Qvin™, the biotechnology research company that developed the first and only healthcare service that collects menstrual blood samples as an alternative to traditionally collected venous blood draws, has announced FDA clearance for its innovative Q-Pad™ and A1c Test. This clearance allows for the collection of menstrual blood samples, offering an alternative to conventional venous blood draws for millions of American women managing diabetes. This breakthrough marks an opportunity to conveniently monitor their A1c levels, and gives the opportunity to test important biomarkers for the more than 80 million people who menstruate in the U.S.

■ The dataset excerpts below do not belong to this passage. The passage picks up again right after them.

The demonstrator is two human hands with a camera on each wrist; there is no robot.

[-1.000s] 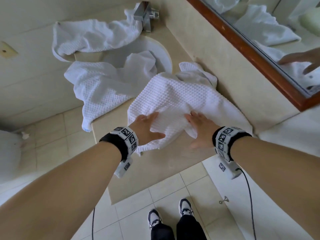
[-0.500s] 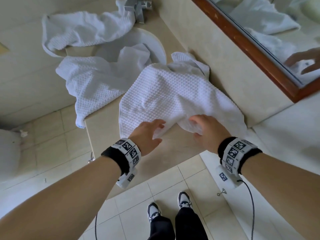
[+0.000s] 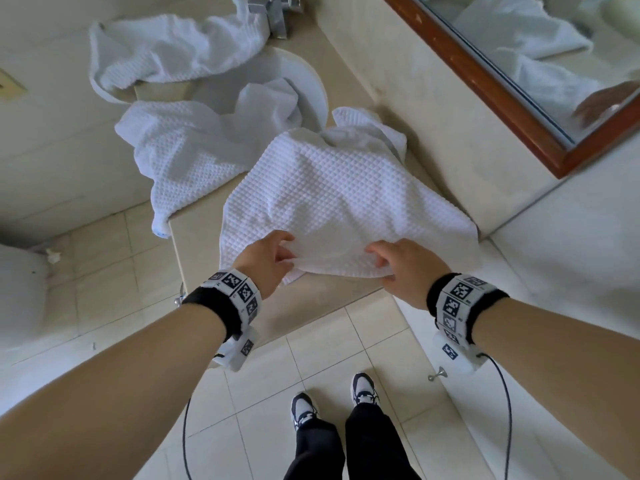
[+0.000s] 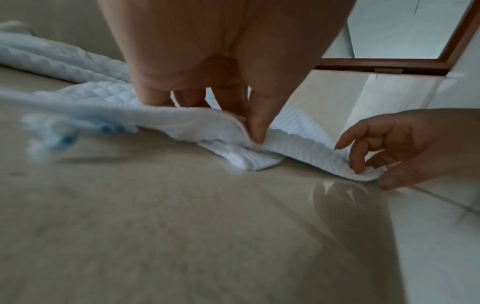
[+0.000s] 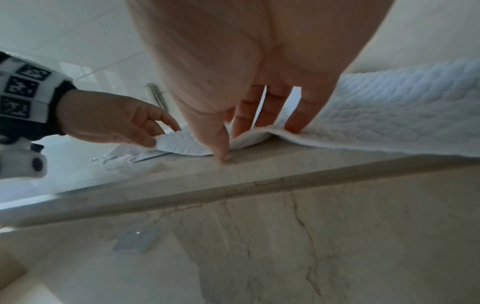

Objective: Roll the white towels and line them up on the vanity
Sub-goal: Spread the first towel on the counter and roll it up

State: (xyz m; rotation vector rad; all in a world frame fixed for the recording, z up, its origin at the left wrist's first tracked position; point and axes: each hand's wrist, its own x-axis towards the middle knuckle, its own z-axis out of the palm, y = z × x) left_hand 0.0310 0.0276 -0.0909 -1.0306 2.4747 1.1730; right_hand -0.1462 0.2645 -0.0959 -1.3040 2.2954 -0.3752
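Left hand (image 3: 266,261) and right hand (image 3: 407,271) pinching near hem of white towel (image 3: 339,202) on surface (image 3: 329,306); first roll starting. Next: turning hem evenly toward far side.

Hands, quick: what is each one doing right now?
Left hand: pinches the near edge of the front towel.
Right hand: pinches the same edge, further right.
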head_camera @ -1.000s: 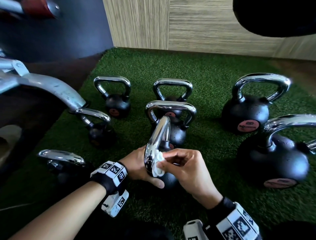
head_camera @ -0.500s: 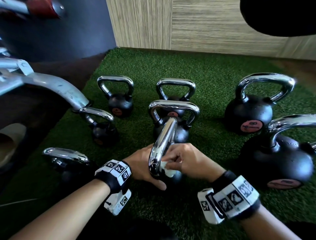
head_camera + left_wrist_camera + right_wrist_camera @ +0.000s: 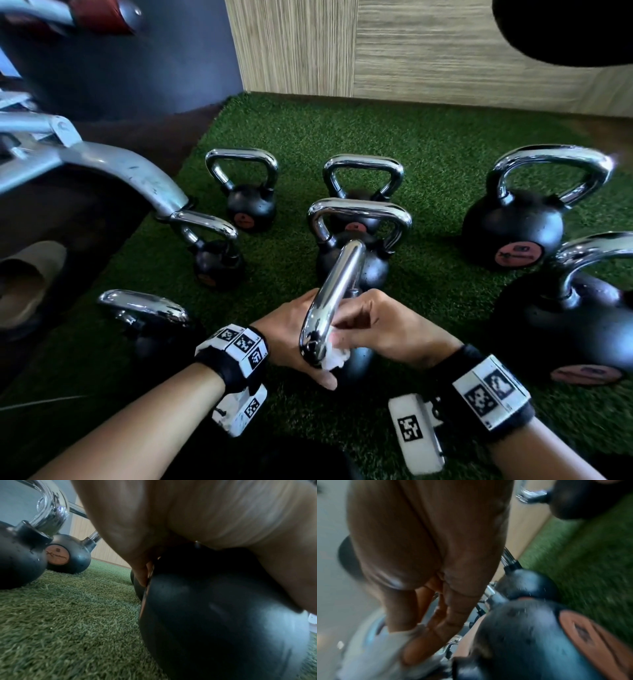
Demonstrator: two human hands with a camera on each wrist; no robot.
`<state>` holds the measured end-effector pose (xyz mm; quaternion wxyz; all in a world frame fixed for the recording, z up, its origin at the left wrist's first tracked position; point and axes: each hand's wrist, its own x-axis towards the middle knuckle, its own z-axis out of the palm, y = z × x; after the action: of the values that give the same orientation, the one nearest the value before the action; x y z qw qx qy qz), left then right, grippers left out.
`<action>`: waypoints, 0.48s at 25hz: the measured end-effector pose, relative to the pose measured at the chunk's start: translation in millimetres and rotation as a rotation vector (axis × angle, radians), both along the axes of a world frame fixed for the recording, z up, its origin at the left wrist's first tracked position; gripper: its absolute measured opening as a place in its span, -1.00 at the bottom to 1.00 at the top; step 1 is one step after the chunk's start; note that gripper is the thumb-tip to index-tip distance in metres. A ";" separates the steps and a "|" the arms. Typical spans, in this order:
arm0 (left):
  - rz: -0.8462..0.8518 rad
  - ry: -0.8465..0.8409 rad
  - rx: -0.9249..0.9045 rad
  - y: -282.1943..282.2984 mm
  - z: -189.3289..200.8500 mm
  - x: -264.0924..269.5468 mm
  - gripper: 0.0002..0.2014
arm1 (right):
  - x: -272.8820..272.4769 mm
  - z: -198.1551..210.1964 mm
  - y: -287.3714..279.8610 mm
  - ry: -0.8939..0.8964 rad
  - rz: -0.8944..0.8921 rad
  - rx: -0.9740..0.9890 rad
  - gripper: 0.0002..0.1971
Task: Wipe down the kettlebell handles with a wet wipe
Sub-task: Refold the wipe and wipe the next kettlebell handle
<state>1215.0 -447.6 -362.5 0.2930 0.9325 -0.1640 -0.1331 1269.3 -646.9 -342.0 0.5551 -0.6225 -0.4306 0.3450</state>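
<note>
A black kettlebell [image 3: 214,615] with a chrome handle [image 3: 334,294] stands on the green turf just in front of me. My left hand [image 3: 291,334] grips its ball from the left, thumb reaching under the handle's near end. In the left wrist view the palm lies over the ball. My right hand [image 3: 371,325] comes in from the right and pinches a crumpled white wet wipe [image 3: 335,358] against the low near leg of the handle. The right wrist view is blurred; there the fingers [image 3: 423,635] press into the wipe [image 3: 373,653].
Several other kettlebells stand around: small ones at the back [image 3: 251,205] and left [image 3: 219,263], one at my left wrist [image 3: 144,308], two large ones on the right [image 3: 513,226] [image 3: 565,322]. A silver machine frame [image 3: 113,168] overhangs the left. A wooden wall [image 3: 411,48] closes the back.
My right hand has swung its wrist out to the right and slid the wipe down the handle's near leg toward the ball. The left hand has kept its grip.
</note>
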 end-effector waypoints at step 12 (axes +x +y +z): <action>-0.029 -0.021 0.102 -3.1 -7.8 -1.6 -0.04 | -26.1 -23.3 13.5 0.766 -0.390 0.342 -0.77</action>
<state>1213.4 -450.7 -370.4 0.2414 0.9451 -0.1736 -0.1355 1243.2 -633.4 -365.3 0.8233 -0.4192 -0.1200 0.3634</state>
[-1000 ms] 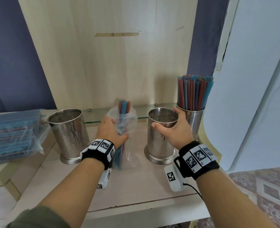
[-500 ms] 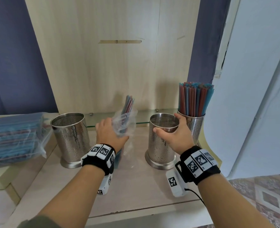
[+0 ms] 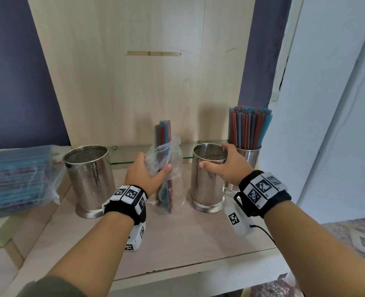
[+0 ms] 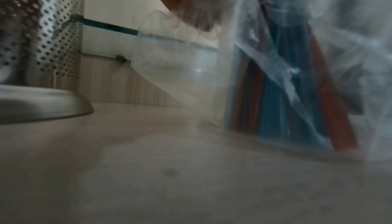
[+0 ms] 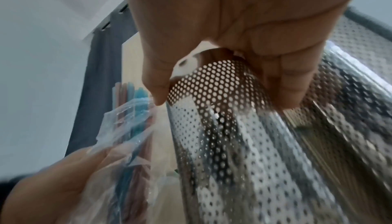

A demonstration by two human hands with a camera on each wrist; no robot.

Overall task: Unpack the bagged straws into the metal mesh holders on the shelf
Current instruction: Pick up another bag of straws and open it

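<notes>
A clear plastic bag of red and blue straws (image 3: 165,168) stands upright on the shelf, straw tips poking out of its open top. My left hand (image 3: 147,172) grips the bag around its middle; the bag (image 4: 282,85) shows close up in the left wrist view. My right hand (image 3: 226,166) holds the rim of the empty middle mesh holder (image 3: 207,185), thumb on the near wall, fingers over the far side; the holder (image 5: 244,135) fills the right wrist view. Another empty mesh holder (image 3: 89,179) stands at the left. A third holder (image 3: 249,155), packed with straws, stands behind my right hand.
A stack of bagged straws (image 3: 16,174) lies on the left ledge. A wooden back panel (image 3: 145,71) rises behind the shelf and a low glass strip (image 3: 130,153) runs along its foot. The shelf front edge (image 3: 177,269) is near me; a white wall (image 3: 337,103) closes the right.
The bag has gone from tilted to upright and the straws stick out higher above its top. My right hand stays on the middle holder's rim.
</notes>
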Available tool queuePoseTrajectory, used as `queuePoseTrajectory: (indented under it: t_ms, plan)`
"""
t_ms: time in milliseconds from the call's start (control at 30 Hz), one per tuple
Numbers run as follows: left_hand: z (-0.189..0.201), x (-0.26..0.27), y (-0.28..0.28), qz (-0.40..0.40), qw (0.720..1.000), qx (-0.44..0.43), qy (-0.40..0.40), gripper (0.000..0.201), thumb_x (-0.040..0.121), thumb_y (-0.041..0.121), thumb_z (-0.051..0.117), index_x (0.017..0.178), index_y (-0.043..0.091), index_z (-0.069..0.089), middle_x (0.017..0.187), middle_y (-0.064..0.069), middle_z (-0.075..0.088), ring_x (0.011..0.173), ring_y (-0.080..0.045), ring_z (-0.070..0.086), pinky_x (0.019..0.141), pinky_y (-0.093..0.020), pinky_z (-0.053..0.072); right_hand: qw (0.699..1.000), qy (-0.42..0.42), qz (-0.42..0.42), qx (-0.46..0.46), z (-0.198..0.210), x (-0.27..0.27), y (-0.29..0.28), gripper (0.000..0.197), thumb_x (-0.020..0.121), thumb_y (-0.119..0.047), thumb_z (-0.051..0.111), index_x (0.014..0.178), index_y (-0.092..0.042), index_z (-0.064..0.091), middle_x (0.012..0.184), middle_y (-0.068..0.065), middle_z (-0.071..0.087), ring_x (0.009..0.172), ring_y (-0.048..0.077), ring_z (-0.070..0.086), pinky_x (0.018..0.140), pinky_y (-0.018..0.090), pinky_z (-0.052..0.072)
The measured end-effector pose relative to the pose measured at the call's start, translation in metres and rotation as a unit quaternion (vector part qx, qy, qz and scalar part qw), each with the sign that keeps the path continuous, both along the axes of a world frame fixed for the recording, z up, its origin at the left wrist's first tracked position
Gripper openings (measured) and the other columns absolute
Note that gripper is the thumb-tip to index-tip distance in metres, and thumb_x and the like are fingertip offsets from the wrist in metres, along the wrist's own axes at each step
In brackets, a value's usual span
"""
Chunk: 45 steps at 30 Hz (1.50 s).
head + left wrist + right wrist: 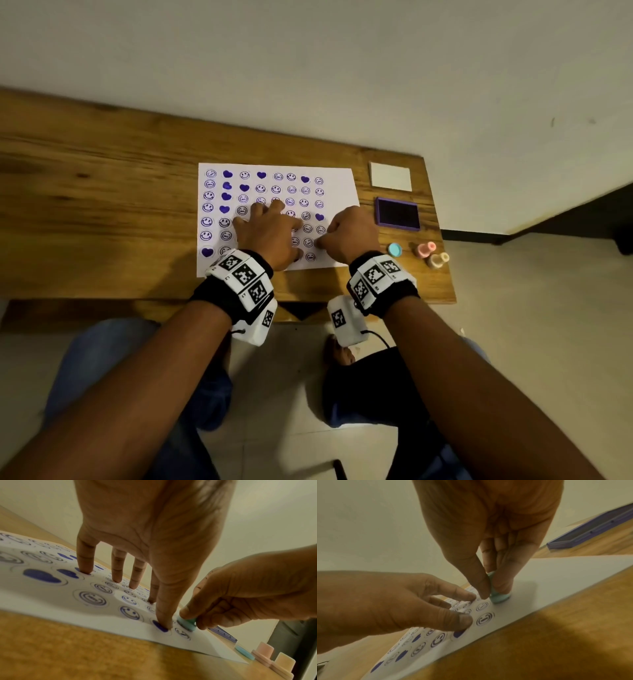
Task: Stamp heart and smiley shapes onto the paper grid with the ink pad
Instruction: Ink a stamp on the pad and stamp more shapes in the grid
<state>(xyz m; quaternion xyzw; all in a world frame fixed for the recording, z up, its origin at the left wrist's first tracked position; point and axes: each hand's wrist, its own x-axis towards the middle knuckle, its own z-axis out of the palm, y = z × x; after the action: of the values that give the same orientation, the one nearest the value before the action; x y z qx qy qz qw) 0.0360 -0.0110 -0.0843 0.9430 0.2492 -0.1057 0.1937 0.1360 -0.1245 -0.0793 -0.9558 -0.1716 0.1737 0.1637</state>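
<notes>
Left hand point(265, 233) lies on the paper grid point(342, 185), fingers straight and spread, fingertips point(85, 569) pressing the sheet flat; its grip is wide, holding nothing. Thumb tip sits on a purple heart print near the sheet's near edge. Right hand point(349, 236) pinches a teal stamp point(499, 597) between thumb and fingers, grip narrow and closed round the stamp's body. The stamp stands upright with its face down on the paper, lower right part of the grid, just beside the left thumb. The paper lies flat on the wooden worktop point(102, 205), most cells filled with purple smileys and hearts; a bare margin runs down its right side. Ink pad point(398, 213), purple case, open, dark pad up, sits on the worktop just right of the paper, apart from both hands. A white lid or card point(390, 176) lies beyond the ink pad, near the wall. A teal round cap point(394, 249) sits near the worktop's right edge, with a pink stamp point(424, 248) and a beige stamp point(437, 260) lying on their sides beside it. Wrist bands with black-and-white markers on both wrists.
</notes>
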Motion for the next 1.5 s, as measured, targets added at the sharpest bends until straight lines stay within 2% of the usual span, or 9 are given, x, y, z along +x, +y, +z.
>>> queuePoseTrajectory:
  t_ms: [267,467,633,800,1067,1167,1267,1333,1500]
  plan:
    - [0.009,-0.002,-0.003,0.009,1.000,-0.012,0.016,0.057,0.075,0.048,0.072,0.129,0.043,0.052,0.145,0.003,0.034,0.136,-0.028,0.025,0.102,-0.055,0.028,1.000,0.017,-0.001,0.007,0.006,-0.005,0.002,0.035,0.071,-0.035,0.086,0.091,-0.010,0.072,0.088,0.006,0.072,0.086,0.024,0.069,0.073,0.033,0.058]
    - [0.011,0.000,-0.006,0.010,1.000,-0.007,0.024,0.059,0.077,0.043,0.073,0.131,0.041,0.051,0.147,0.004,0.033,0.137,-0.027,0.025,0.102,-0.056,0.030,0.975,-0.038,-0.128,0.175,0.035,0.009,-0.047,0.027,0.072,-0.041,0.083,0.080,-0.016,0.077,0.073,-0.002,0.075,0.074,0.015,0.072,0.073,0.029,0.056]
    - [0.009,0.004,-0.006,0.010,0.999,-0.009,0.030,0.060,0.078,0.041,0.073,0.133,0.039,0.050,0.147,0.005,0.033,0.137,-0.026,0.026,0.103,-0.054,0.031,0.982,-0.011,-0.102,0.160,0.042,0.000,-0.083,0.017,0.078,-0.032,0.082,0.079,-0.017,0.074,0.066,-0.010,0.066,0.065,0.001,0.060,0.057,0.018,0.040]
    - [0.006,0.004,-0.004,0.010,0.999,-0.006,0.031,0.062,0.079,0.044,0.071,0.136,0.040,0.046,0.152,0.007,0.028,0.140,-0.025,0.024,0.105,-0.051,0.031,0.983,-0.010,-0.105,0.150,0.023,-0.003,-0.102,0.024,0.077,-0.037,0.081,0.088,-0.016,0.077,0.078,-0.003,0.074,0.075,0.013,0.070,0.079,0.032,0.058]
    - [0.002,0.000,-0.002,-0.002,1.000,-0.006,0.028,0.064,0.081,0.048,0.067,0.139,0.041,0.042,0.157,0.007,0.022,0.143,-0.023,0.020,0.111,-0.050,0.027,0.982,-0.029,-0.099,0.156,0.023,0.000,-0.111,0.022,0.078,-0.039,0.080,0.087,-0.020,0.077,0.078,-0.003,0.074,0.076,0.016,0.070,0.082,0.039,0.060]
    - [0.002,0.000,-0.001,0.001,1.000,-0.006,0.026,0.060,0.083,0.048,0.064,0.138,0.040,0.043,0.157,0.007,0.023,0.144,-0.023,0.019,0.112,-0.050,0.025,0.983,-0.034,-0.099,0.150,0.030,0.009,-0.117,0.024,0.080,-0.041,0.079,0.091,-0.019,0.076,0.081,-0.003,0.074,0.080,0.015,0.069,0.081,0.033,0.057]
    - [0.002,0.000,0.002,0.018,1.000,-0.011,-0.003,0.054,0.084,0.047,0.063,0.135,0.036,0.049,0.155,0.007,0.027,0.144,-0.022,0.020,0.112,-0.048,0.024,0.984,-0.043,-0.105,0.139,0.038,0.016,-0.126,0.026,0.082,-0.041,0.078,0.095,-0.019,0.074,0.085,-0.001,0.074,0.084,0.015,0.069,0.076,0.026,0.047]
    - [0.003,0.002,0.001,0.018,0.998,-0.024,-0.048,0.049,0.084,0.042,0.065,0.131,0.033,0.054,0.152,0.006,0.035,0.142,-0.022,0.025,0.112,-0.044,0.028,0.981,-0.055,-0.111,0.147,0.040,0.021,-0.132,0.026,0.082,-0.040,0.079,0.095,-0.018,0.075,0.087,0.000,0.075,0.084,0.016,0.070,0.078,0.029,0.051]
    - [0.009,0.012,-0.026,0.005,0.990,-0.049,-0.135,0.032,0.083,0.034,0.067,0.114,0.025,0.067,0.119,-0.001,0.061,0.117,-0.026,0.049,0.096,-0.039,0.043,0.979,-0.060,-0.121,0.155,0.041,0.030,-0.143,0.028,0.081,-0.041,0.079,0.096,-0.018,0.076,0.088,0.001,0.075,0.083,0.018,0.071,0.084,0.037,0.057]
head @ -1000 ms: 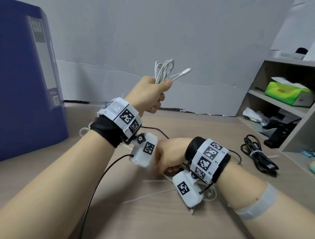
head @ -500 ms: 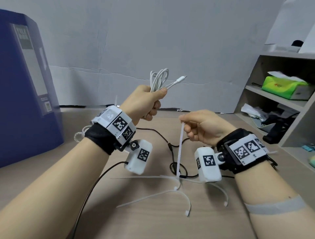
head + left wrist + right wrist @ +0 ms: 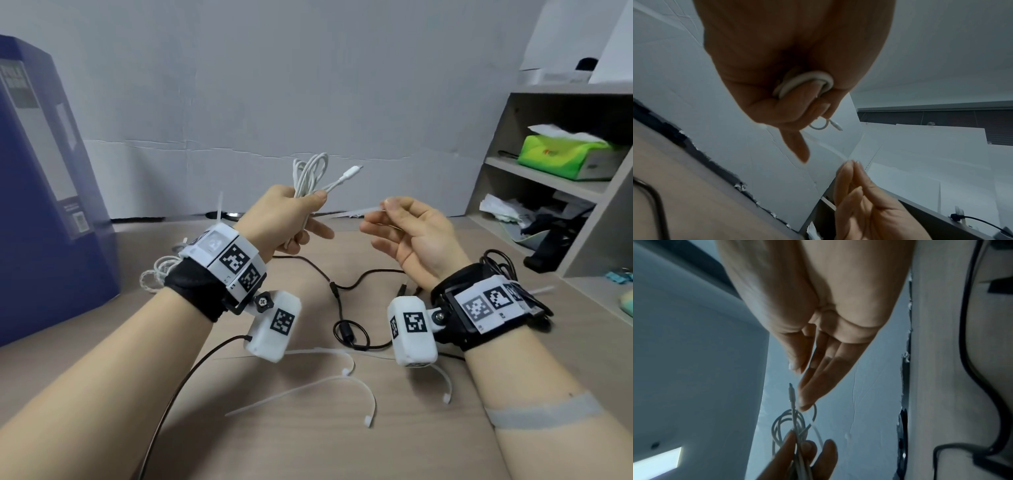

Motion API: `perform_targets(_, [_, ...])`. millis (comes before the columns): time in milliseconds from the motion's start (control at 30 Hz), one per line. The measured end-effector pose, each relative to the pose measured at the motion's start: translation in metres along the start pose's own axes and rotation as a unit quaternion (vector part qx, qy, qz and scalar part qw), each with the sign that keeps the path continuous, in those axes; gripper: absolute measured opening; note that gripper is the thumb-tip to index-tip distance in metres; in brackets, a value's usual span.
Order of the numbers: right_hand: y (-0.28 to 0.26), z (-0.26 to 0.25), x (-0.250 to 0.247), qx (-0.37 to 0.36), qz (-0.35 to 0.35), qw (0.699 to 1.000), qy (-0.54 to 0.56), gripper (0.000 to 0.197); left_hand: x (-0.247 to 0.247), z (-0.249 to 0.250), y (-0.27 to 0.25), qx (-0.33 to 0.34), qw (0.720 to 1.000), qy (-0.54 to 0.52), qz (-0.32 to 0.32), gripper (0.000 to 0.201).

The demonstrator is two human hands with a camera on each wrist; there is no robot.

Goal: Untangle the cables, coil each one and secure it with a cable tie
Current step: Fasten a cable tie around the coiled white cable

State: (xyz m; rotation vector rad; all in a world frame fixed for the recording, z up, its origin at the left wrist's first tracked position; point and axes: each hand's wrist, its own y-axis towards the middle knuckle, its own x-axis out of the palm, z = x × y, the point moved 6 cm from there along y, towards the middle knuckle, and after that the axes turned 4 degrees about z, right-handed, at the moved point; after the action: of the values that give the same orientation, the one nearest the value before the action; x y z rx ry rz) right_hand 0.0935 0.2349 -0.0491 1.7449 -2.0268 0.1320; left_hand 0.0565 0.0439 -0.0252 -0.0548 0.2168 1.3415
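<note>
- Above the desk (image 3: 308, 452), at about 11 o'clock from the middle of the head view, your left hand (image 3: 284, 219) is gripping the coiled white cable (image 3: 310, 174): thumb and curled fingers are clamping the smooth, round, glossy loops, which are fanning up out of the fist.
- One slim white connector (image 3: 351, 171) is sticking out toward 2 o'clock from the bundle, clear of your thumb.
- Your right hand (image 3: 416, 236) is hovering near the left one, at 3 o'clock from it, palm turned toward you. Thumb and forefinger are pinching a thin, flat, translucent white cable tie (image 3: 356, 211), blurred and pointing toward 9 o'clock, at the coil; the other fingers are lying loosely spread.
- The left wrist camera is showing what the head view is hiding: the bottom bend of the coil (image 3: 807, 81) is wrapping round a curled finger inside the fist.
- The right wrist camera is showing the loops (image 3: 789, 423) from below, with your right fingertips (image 3: 805, 404) just beside them; the tie is too faint to make out there.
- Several more white ties (image 3: 308, 387), curved plastic strips with small square heads, are lying on the pale wood-grain desk at 6 o'clock.
- One thin black cable (image 3: 346, 308) is snaking loose between your wrists.
</note>
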Motion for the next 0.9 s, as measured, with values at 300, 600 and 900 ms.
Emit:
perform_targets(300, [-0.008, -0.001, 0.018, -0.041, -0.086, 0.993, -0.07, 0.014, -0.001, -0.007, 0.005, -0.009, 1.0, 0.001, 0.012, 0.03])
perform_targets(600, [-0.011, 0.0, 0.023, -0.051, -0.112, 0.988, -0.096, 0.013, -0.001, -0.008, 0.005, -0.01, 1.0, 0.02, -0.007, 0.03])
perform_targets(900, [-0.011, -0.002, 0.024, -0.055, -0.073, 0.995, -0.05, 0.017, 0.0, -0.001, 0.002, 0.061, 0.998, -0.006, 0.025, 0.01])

Each Q-Pad includes a removable strip; once the Q-Pad has sufficiently collected a menstrual sample, the removed collection strip is sent to a CLIA-Certified (Clinical Laboratory Improvement Amendments) laboratory for clinical testing. Users receive their results via the free and convenient Qvin app.
Qvin’s research confirms the clinical importance of menstrual blood for multiple vital biomarkers, despite the fact that billions of people worldwide experience monthly menstruation. Menstrual sample collection at home is made possible by the Q-Pad technology, which is revolutionizing diagnostics.
Qvin, in collaboration with researchers at academic institutions such as Stanford University School of Medicine, has published peer-reviewed research validating other biomarkers that can also be monitored. Q-Pad allows individuals to submit specimens directly to the lab and receive reports on key health conditions that often go undiagnosed or misdiagnosed including pre/diabetes, anemia, fertility, perimenopause, endometriosis, and thyroid health.